I was invited to meet Prince Harry and Megan Markle and attend a private lunch with a former PM, and returning to Bankstown from these events there’s a relief and pride. I see all around me here equally stunning characters. My neighbor’s great grandmother came from Mainland China to Mauritius and her dad speaks French and she speaks only Creole and English. The man at BWS Bankstown a couple of weeks ago told me he worked in 14 countries in the top hotels of the world. And my friend Boutros, a tech wizard with a Masters in Philosophy whose thesis was on the ethics of agile scrum tech teams.

Here the stories, the values, the qualities of the world’s cultures converge. What a blessing it is for all of us. And not in a ‘isn’t it lovely to have some Kebe or authentic Butter Chicken or Banh Mi sort of way’ with a patronising admiration of multiculturalism from afar. But a blessing in a way that challenges us to be more sophisticated in wrestling with different perspectives to create pathways and solutions we didn’t think possible with homogenous thinking.

As a corporate lawyer I was negotiating deals hundreds of millions of dollars. I sat in Board rooms in Hong Kong and had meetings in New York and what was incredible to notice was the lack of cultural intelligence in the supposed international executives I encountered. What I had honed growing up in Canterbury Bankstown as my neighbour and I chatted about tabouli recipes, or as my friends shared their Kosovo memories, was an ease around diversity, a nuanced approach about differences in what academics call power distance.

As I drive down Stacey Street after visiting a client in their $10 million home in the Eastern Suburbs, I see the unconventionally shaped stacks of Western Sydney University in Bankstown. It beckons a present not just a future. The dynamism of Parramatta is clearly evident and inside this campus we can feel it.
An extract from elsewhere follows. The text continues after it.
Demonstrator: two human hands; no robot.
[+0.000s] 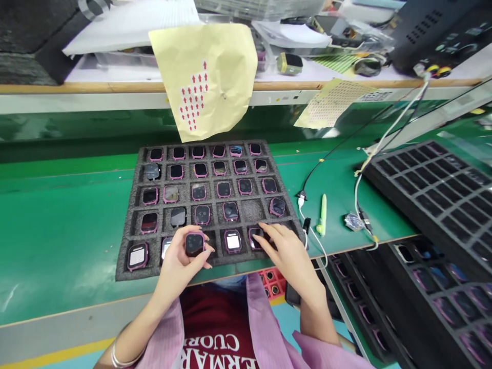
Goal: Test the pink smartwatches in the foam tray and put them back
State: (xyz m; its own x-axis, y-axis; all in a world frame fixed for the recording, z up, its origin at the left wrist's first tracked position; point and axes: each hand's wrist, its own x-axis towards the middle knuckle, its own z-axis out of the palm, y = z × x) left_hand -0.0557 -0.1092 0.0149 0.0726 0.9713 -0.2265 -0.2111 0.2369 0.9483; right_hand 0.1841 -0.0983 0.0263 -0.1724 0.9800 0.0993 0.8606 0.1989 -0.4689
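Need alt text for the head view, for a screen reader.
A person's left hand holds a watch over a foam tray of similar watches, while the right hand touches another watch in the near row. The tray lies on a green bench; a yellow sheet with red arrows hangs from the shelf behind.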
Western Sydney. It is not about achieving our potential. It’s about stepping into our power.
This is the time for our becoming – a becoming of our authentic selves underpinned by collective and inherent courage, creativity, resilience and grit.

We have the solutions. And the people who deserve our votes are not those who from afar and logically and intellectually tell us the answers. But those who co-create the conditions for our own answers to emerge.